** What is required **
Copy the lines below verbatim. Begin with the first and end with the line containing "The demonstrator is".

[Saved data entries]
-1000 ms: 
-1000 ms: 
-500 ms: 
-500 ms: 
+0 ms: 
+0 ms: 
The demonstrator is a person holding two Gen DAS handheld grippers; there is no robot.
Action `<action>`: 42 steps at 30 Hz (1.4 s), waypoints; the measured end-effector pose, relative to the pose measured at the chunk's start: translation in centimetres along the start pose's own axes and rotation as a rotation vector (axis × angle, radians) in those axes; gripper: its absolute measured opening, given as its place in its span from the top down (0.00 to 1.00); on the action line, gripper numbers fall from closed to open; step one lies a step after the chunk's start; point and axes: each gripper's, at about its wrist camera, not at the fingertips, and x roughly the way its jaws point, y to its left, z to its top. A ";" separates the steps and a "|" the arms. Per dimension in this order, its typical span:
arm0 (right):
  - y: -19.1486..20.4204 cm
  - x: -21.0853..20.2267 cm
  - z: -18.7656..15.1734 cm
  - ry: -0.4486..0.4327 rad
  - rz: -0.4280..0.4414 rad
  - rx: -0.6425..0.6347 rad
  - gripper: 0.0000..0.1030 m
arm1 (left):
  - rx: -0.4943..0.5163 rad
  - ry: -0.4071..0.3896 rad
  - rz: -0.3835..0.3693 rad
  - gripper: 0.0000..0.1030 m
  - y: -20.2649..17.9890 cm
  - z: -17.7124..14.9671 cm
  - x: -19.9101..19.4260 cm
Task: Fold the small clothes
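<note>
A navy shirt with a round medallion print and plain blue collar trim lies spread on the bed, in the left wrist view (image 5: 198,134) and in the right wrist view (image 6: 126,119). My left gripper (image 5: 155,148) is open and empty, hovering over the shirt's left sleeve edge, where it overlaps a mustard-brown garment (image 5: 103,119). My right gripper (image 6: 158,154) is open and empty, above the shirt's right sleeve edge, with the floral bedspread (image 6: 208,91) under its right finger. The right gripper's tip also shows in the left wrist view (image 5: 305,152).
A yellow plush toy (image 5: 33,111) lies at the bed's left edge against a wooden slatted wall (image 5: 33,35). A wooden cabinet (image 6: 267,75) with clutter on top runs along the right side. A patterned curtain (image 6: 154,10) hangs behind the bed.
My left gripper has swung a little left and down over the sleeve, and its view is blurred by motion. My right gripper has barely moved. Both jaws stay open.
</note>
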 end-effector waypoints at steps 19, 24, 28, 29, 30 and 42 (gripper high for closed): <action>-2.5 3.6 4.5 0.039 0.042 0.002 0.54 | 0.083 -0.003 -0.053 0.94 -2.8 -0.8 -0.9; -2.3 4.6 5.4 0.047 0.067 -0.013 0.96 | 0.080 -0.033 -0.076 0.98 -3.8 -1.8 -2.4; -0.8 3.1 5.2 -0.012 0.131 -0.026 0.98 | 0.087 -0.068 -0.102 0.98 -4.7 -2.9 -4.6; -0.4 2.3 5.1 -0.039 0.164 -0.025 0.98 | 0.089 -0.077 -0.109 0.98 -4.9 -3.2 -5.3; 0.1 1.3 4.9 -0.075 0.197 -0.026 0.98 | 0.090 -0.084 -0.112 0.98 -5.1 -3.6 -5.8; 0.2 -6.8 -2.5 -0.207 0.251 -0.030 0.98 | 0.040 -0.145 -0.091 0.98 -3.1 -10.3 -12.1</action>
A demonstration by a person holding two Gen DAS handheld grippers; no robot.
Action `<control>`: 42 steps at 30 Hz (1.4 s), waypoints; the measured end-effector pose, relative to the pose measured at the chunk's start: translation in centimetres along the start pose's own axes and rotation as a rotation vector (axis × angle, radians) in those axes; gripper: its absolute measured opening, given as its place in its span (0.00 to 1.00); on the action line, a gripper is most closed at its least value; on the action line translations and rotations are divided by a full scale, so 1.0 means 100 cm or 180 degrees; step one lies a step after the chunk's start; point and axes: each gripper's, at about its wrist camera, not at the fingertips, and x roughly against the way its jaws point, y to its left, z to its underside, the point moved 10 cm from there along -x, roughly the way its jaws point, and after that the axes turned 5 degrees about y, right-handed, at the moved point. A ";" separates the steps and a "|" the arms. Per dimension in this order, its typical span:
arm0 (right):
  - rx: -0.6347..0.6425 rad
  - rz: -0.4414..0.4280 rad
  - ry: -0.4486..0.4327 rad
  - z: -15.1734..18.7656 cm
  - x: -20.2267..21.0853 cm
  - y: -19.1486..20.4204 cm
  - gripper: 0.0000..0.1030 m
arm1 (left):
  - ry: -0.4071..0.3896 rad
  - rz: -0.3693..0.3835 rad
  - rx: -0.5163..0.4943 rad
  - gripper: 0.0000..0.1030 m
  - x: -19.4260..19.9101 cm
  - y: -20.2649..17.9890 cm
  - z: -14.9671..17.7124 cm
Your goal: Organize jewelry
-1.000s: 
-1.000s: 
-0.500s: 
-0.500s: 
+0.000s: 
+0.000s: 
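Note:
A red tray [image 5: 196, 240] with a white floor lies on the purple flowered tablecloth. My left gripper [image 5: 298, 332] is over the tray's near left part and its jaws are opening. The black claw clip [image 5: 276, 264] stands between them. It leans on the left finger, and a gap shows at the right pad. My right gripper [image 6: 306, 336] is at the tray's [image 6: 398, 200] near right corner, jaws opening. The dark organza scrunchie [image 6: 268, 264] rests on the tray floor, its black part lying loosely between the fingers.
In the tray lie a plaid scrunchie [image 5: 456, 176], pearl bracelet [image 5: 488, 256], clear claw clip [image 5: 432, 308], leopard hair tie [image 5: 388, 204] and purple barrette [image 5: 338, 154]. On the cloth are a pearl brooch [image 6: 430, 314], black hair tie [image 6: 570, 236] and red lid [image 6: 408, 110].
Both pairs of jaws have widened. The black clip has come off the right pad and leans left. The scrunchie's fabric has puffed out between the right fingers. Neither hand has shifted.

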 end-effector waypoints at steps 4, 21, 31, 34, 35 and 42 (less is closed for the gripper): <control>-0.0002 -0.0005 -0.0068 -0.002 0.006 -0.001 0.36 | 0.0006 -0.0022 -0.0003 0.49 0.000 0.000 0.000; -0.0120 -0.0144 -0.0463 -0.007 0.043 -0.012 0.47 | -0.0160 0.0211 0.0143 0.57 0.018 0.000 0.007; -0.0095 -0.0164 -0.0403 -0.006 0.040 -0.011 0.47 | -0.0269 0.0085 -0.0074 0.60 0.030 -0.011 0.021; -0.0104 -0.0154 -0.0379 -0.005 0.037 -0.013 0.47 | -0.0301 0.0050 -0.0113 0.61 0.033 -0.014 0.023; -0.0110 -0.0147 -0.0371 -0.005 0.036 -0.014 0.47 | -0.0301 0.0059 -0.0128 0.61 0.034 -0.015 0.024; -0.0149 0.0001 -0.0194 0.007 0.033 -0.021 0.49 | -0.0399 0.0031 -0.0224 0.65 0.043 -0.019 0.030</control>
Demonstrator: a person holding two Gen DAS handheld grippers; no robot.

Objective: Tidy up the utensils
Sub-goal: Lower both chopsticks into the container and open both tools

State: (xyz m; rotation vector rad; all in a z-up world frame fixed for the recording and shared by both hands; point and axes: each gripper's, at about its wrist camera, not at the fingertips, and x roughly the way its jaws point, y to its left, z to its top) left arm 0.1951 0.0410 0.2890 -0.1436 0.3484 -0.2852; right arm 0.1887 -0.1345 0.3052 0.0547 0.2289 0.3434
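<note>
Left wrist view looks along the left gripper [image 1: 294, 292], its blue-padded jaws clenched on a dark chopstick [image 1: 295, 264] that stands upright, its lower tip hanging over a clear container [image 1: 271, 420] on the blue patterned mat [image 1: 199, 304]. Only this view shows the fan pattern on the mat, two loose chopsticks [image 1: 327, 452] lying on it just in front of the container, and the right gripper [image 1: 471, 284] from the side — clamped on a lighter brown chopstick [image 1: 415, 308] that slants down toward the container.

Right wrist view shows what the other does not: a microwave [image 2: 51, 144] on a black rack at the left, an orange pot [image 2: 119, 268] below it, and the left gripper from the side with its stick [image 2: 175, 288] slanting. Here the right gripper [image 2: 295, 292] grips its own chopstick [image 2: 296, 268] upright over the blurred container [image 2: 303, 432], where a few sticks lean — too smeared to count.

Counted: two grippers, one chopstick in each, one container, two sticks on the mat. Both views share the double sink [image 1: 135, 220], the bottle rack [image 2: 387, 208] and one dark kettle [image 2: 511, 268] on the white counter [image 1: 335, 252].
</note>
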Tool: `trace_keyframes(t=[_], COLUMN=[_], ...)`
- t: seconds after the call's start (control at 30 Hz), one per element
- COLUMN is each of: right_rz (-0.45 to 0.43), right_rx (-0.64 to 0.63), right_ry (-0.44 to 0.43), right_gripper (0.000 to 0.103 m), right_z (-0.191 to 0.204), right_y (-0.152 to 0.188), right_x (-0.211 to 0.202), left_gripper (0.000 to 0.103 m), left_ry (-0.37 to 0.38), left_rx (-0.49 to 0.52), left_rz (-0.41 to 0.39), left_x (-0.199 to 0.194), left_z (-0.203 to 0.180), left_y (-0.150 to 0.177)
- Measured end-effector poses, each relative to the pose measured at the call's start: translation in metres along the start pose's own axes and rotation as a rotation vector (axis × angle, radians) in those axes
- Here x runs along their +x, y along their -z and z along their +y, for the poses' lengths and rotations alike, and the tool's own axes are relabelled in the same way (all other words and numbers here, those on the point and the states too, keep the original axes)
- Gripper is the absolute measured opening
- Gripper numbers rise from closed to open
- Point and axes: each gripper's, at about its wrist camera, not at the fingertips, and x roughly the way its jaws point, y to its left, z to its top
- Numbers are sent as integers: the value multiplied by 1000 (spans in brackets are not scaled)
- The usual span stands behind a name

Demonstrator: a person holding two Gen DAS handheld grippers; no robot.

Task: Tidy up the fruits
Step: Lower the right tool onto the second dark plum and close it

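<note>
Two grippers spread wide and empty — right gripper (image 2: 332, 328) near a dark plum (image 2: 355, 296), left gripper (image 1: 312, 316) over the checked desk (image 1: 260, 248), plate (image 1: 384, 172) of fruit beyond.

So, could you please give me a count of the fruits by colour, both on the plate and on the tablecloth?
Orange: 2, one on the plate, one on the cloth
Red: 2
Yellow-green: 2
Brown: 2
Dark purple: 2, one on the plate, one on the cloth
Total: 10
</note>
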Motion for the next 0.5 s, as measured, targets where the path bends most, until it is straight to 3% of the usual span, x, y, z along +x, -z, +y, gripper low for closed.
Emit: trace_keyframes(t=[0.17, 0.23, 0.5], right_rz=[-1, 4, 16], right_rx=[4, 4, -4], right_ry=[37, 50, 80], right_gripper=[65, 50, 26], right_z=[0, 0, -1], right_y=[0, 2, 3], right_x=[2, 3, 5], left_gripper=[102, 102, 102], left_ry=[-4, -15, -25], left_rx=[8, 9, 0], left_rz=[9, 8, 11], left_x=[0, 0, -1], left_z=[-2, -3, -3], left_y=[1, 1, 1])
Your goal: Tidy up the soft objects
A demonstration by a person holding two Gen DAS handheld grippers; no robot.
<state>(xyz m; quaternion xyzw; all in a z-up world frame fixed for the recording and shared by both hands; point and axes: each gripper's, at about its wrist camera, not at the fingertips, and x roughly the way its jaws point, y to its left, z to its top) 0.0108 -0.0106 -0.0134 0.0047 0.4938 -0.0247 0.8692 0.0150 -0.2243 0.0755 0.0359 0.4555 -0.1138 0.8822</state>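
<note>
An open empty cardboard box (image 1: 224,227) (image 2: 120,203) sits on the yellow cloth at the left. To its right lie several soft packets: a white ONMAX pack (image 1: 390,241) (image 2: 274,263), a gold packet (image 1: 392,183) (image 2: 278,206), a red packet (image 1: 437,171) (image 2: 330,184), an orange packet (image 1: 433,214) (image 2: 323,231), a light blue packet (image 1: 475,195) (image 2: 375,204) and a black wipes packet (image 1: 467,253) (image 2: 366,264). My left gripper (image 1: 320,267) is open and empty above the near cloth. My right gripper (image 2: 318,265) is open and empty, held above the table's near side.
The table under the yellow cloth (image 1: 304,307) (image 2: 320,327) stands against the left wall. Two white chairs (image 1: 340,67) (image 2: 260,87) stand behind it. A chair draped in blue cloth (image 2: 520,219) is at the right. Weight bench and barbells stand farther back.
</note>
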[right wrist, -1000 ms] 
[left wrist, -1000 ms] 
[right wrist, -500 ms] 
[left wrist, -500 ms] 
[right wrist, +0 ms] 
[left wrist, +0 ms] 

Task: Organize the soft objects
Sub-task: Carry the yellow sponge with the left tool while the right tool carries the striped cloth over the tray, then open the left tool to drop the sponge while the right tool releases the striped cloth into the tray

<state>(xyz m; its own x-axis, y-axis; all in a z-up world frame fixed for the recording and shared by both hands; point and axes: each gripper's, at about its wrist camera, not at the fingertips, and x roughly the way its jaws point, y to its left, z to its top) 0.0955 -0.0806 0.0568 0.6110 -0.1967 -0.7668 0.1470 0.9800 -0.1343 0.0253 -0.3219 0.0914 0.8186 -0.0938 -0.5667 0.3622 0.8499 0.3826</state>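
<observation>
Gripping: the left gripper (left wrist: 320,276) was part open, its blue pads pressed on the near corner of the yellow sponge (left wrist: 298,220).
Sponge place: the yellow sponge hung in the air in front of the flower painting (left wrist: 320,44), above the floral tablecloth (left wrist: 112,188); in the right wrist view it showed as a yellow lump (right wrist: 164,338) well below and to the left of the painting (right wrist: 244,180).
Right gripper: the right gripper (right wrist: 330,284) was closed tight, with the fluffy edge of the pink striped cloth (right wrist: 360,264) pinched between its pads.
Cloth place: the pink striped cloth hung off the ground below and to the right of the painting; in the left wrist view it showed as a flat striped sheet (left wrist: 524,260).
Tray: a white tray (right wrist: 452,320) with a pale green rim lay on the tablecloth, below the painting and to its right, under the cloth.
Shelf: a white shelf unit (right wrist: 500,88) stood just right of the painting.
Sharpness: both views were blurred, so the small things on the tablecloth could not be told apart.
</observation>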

** Output below **
-1000 ms: 
-1000 ms: 
-500 ms: 
-500 ms: 
+0 ms: 
+0 ms: 
The demonstrator is a person holding two Gen DAS handheld grippers; there is no robot.

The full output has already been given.